The two most interesting variants, G41Q and G41M, could be crystallized under the same conditions as the WT protein. In the case of G41Q, the structure of the apo-protein did not show any modifications compared to the WT structure and remained in an O conformation (Figure 2B; “O” zone). In contrast, the 3D structure of the G41M variant showed that the asymmetric unit was composed of two molecules with distinct structures. One molecule (chain A) is in the O state and is similar to the structures of the WT and the G41Q variant (Figure 2B; zone “O”). The second molecule (chain B) is in a C state, closer to that observed for the WT chain in the presence of actinonin (“C”), a so-called “superclosed” state (Figure 2B; zone “S”), suggesting that the substitution modified the equilibrium between the two states in solution either (i) at the step of protein synthesis by providing two conformers, the inter-conversions of which are blocked due to steric hindrance brought by the new bulkier side-chain at position 41, or (ii) by dramatically unbalancing the free inter-conversion between the O and S conformers towards the S state. Ringer analysis indicates that in the free G41M variant, many residues show evidence for unmodeled alternate conformers—including positions 58, 42, and 130—in keeping with the second hypothesis.

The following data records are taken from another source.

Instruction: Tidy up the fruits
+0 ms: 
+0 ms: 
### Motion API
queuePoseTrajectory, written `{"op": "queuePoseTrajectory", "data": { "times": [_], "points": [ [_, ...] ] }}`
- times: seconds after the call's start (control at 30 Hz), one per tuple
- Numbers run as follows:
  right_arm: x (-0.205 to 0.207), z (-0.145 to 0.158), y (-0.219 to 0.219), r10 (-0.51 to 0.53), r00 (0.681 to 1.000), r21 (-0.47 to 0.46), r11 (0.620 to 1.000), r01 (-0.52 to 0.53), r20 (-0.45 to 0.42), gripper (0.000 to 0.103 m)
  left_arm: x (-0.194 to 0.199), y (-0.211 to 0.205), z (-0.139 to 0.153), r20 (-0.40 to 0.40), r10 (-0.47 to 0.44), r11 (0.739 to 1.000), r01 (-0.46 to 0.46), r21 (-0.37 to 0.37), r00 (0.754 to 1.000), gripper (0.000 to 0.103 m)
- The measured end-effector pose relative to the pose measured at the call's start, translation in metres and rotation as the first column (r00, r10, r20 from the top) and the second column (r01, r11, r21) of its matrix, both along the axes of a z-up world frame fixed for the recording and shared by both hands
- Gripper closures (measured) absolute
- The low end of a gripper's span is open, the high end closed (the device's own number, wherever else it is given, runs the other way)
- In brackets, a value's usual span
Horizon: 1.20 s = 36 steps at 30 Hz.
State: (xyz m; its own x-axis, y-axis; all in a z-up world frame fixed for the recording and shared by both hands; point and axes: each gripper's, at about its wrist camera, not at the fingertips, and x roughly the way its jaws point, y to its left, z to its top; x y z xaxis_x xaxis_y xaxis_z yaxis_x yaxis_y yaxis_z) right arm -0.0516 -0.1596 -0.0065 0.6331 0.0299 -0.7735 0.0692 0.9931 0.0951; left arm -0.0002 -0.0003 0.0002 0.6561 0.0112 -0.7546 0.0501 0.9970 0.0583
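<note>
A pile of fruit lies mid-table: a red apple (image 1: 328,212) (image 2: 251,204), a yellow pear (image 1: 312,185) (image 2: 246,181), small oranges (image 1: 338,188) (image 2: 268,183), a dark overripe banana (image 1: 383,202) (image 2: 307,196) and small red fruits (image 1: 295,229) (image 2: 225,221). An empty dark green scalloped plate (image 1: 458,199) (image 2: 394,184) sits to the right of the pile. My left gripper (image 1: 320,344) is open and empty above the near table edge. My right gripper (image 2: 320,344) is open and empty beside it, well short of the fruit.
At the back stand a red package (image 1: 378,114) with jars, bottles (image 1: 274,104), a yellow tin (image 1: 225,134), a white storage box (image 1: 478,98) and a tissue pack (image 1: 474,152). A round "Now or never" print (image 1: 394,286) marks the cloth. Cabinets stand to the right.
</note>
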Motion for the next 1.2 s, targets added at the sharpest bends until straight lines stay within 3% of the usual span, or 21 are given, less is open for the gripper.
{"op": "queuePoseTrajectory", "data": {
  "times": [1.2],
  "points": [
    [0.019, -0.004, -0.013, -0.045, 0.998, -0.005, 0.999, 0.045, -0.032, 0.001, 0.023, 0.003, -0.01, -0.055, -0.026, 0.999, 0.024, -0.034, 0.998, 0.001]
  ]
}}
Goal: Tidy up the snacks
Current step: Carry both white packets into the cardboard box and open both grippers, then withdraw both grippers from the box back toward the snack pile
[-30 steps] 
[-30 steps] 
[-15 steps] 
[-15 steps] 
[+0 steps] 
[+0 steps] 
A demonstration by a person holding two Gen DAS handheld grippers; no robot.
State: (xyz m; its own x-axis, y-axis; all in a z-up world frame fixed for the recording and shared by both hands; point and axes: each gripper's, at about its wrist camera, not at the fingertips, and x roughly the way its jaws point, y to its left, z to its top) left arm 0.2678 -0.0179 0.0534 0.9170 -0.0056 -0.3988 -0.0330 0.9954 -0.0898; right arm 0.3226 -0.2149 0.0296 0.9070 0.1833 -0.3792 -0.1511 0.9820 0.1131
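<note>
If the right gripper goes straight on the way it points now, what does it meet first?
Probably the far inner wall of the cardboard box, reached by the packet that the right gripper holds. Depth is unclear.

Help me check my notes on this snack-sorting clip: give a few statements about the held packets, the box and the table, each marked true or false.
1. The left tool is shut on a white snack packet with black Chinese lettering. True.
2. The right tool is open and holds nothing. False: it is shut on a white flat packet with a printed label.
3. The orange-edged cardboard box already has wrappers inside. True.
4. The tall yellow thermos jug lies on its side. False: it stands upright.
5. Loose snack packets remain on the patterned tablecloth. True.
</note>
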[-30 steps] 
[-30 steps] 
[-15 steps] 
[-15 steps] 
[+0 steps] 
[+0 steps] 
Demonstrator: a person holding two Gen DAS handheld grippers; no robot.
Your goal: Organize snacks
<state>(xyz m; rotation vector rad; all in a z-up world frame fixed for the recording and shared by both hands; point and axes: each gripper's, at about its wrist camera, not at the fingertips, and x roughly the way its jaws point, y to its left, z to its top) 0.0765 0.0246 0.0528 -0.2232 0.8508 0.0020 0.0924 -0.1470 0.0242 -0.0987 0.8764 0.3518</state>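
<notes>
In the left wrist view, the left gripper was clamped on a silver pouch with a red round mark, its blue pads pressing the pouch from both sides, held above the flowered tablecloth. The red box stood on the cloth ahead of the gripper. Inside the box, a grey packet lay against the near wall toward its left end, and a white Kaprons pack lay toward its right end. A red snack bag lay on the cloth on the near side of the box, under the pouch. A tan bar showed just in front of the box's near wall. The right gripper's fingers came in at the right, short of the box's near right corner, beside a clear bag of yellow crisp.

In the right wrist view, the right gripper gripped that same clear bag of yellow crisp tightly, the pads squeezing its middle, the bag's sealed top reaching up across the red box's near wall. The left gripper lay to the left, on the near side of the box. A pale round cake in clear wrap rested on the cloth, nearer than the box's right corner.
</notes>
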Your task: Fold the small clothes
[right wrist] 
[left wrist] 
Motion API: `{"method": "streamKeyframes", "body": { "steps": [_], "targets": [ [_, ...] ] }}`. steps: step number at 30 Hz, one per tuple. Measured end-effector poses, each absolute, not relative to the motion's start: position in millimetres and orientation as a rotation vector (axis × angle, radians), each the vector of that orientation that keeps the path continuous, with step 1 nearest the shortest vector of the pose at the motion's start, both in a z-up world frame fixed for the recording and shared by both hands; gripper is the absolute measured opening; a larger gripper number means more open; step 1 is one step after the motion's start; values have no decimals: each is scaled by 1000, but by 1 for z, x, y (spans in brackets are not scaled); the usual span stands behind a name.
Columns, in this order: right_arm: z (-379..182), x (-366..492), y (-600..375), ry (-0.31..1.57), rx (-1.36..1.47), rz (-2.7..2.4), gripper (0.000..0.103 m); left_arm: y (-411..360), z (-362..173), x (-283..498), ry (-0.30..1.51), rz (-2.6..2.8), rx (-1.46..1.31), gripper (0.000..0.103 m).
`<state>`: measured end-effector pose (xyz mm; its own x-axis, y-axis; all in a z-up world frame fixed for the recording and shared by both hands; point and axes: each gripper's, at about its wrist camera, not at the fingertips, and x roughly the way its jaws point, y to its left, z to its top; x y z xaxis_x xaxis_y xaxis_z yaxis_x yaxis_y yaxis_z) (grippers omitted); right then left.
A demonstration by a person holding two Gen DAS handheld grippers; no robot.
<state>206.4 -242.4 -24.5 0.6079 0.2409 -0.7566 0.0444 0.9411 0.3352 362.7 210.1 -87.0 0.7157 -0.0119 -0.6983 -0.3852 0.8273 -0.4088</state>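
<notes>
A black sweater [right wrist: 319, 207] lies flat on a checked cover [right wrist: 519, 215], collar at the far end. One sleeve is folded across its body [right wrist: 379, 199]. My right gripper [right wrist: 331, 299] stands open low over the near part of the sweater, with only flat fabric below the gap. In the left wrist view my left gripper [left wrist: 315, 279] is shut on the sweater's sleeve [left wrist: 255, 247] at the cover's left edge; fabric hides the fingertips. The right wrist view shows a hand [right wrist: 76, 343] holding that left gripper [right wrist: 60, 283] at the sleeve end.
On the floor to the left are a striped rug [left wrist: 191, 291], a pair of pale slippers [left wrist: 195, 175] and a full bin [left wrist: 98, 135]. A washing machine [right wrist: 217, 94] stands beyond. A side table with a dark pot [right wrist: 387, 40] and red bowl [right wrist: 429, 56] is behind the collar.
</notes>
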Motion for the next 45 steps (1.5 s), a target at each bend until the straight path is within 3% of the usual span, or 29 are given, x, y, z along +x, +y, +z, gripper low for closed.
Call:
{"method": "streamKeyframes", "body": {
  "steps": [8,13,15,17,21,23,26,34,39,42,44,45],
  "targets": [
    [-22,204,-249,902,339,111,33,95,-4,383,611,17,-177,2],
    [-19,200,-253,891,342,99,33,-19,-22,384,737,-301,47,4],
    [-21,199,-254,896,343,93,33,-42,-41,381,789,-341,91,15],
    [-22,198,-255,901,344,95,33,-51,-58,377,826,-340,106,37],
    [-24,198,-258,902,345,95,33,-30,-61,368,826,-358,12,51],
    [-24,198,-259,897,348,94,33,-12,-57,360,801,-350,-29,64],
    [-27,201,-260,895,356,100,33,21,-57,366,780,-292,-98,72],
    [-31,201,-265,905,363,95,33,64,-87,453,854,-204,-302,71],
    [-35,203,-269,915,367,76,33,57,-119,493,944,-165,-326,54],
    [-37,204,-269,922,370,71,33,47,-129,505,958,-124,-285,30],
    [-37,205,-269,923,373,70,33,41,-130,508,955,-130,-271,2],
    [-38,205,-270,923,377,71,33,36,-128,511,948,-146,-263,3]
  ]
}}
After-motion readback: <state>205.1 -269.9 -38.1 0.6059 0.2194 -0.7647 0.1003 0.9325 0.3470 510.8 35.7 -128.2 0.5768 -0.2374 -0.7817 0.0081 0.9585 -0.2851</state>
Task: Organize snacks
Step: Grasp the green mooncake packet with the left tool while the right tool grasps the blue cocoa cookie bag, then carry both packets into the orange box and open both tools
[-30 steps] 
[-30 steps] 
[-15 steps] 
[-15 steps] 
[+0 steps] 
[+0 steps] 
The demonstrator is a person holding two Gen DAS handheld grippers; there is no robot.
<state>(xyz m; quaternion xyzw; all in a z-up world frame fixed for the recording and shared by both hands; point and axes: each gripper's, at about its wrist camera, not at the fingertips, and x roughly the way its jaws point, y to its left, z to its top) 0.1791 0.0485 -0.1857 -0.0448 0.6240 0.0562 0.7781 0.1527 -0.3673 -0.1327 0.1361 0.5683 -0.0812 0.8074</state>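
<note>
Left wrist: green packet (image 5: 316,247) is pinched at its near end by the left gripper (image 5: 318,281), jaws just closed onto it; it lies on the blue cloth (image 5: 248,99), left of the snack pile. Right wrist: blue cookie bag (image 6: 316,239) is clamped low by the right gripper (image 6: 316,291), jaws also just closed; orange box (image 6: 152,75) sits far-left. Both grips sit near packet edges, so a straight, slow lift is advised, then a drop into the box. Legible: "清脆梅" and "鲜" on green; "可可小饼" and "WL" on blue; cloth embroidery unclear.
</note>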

For all variants of position G41, addition of actinonin to the crystal (Figure 3 and Figure S6) induced a closure of the protein within the crystal. Nevertheless, as expected from in silico graphic modeling followed by energy minimization, the occurrence of a bulky side chain at position 41 prevented the completion of the closure in the presence of the ligand and, hence, the formation of the hydrogen bond between the backbone nitrogen of Ile42 and actinonin. This finding is consistent with the strongly reduced Tm of the complex of the variants with actinonin compared to WT as measured by DSC. Remarkably, both S and O forms of the G41M apo-structures in the asymmetric unit of the crystal yielded a unique intermediary structure (“I” state) upon actinonin binding (r.m.s.d. between the molecules is <0.25 Å; see also Figure 2B, zone “I”). In this case, it is likely that the induced-fit mechanism drives the equilibrium by capturing only the O population and closing it to an intermediary step, thus depleting the pool of O conformers that is shifted sequentially back from the remaining pool of S conformers and allows the complete binding of actinonin to the enzyme.

In line with the rational design of the PDF mutants, the extent of the structural differences suggests that the underlying motions are dependent on the length of the side chain (Figure S8). Together, these data account for the reduced catalytic rate, as the hydrogen bond is strictly required for the substrate to be efficiently cleaved by PDFs (Figure S8A) [54]. Therefore, from both structural and kinetic analyses, each substitution most likely reproduces intermediates along the pathway that lead to the closure of PDF around its substrate (Figure S2B).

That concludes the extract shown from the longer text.